Il caffè è un fattore di rischio per le malattie cardiovascolari?

«È stata per anni una delle associazioni più classiche dell’immaginario collettivo. Ma negli ultimi 40 anni nessuno dei numerosi studi al riguardo ha confermato questa relazione. Oggi, con l’esclusione dei soggetti che già soffrono di problemi di acidità di stomaco, non esiste nessuna controindicazione ad un consumo moderato giornaliero di caffè (3-4 tazzine di caffè al giorno).

Quali sono gli effetti positivi del caffè?

«C’è una relazione inversa tra caffè e incidenza di diabete di tipo 2. Sembra ormai assodato che un consumo giornaliero di 3-4 caffè al giorno può ridurre del 25% il rischio di questa patologia. Esistono poi diversi studi che hanno evidenziato come il consumo moderato di caffè possa proteggere dalle demenze e dai deficit cognitivi negli anziani. Molti studi si sono soffermati sulla correlazione tra caffè e tumori, e al momento non è stata rilevata nessuna associazione tra un consumo moderato e i principali tipi di cancro, come recentemente indicato dall’Organizzazione mondiale della sanità. Sembra evidente, invece, l’effetto protettivo nei confronti del fegato: il consumo moderato di caffè è inversamente correlato alla cirrosi epatica, un importante fattore di rischio del tumore del fegato».

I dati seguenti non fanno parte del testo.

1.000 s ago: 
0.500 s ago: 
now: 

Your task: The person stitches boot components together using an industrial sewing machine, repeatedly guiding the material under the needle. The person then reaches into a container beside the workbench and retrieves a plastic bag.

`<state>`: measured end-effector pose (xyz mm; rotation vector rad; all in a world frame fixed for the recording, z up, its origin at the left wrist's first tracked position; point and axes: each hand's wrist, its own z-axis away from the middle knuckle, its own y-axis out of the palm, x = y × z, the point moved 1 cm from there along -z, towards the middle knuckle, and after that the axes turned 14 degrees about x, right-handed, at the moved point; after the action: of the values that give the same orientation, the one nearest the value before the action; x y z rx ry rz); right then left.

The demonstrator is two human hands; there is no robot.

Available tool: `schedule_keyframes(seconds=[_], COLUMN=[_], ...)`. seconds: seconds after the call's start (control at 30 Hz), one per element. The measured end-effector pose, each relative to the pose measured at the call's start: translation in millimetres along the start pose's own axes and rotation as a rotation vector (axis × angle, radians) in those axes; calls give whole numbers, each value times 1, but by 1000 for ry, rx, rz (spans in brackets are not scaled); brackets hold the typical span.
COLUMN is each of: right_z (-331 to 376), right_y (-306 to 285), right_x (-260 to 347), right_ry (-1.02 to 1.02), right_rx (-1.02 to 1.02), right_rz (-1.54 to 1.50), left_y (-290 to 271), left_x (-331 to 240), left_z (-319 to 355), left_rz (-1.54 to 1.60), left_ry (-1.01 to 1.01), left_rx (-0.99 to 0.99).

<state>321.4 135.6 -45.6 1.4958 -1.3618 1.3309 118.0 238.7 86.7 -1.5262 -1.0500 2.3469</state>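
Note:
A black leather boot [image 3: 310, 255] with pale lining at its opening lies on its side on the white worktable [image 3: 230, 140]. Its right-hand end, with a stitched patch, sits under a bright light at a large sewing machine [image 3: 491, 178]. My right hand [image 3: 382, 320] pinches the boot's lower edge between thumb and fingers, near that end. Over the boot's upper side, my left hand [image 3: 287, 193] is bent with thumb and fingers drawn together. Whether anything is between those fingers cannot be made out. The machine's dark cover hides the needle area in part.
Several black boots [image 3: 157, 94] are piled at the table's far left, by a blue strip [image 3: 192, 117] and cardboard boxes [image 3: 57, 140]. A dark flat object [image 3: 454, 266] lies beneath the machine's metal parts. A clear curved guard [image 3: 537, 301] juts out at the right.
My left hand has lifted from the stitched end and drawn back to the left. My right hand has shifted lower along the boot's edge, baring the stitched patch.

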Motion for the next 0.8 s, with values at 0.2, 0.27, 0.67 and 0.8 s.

Il caffè sta quindi passando da «imputato» a «toccasana»?

«All’unità di Nutrizione del Dipartimento di Scienze degli alimenti e del farmaco stiamo studiando il caffè e i suoi tanti componenti bioattivi per identificare con maggiore precisione le molecole responsabili degli effetti protettivi per la salute del consumatore. In collaborazione con il reparto di Endocrinologia e malattie metaboliche del Dipartimento di Medicina e chirurgia, stiamo conducendo un innovativo e complesso studio su volontari sani i cui dati ci permetteranno di quantificare i livelli dei composti bioattivi del caffè nell’organismo e, almeno in parte, di identificare i possibili meccanismi d’azione tramite i quali proteggono dal rischio di numerose patologie».